Nel finale di partita, per non farsi mancare nulla e per dimostrare un minimo di dignità, l’Atalanta si scuote con qualche tentativo di Pasalic, Kristovic e Samardzic. Ed è proprio all’ultimo respiro, al 93’, che Pasalic riesce a trovare il gol della bandiera sfruttando un cross perfetto di Bellanova e un tocco al primo palo di Krstovic. Un risultato finale che, a ben vedere, è quasi generoso verso una squadra che ha subito una disfatta tennistica in un contesto dove anche sognare la rimonta sembrava già proibitivo prima del fischio iniziale.
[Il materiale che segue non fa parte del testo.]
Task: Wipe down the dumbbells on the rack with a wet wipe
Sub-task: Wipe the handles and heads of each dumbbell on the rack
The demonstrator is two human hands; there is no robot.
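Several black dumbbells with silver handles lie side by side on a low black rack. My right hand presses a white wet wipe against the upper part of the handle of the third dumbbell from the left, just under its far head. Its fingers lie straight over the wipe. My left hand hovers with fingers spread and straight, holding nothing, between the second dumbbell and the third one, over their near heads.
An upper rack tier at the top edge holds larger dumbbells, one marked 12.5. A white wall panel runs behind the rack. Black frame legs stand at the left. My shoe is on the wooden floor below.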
Il trionfo soffocante di Bayern, una dimostrazione di superiorità tecnica e tattica

La partita ha mostrato in modo del tutto chiaro come il Bayern Monaco abbia semplicemente stracciato la scarsa resistenza di un’Atalanta impacciata e sopraffatta sin dall’inizio. Il pressing asfissiante degli uomini di Kompany ha completamente annullato ogni tentativo organizzativo degli ospiti, che si sono subito rivelati incapaci di replicare, se non con qualche sporadico affondo isolato e poco efficace.

Inutile puntare il dito su qualche errore singolo quando, a conti fatti, è stata tutta la manovra dell’Atalanta a cadere nella trappola di un avversario semplicemente superiore sotto ogni punto di vista: velocità, tecnica, intensità e capacità di sfruttare ogni minimo spazio con azioni fulminanti e chirurgiche. In un’era in cui si parla tanto di quote europee e crescita del calcio italiano, questa disfatta suona come una sveglia sonora per chi ancora osa pensare che la ‘Dea’ possa competere alla pari con i colossi tedeschi.

E mentre il Bayern si prepara a gustarsi il ritorno come una formalità assoluta, il tifoso bergamasco può consolarsi con questo piccolo dettaglio: almeno si è visto un gol. Per il resto, il copione domenicale è stato tutto tedesco e brutale come una lezione di storia del calcio, con l’Atalanta relegata al ruolo di ignara comparsa in un dramma già scritto da tempo.